Directions
Nothing but the lines from the one containing "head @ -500" through the one containing "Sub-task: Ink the", both included, should be given again, each exactly as written below.

Data for this task
--------------------------------

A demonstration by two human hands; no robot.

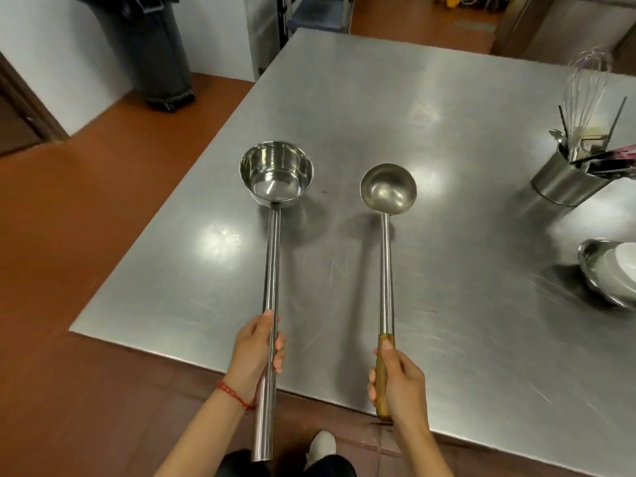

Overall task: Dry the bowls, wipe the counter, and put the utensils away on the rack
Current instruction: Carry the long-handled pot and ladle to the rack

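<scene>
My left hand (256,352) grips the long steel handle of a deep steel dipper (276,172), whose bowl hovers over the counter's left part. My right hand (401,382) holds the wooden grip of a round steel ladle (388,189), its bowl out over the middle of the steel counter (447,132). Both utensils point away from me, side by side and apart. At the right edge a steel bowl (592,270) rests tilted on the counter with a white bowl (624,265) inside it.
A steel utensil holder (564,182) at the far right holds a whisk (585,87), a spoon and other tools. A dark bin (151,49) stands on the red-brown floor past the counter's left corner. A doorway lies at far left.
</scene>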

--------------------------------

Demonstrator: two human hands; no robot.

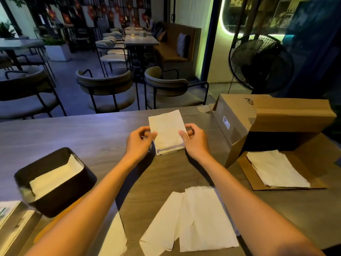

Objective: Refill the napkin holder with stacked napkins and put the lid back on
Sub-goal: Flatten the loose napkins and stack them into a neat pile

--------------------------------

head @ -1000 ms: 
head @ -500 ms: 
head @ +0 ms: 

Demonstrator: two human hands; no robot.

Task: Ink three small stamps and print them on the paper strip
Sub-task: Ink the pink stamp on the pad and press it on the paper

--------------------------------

Answer box
head @ -500 ms: 
head @ +0 ms: 

Demonstrator: two human hands; no robot.

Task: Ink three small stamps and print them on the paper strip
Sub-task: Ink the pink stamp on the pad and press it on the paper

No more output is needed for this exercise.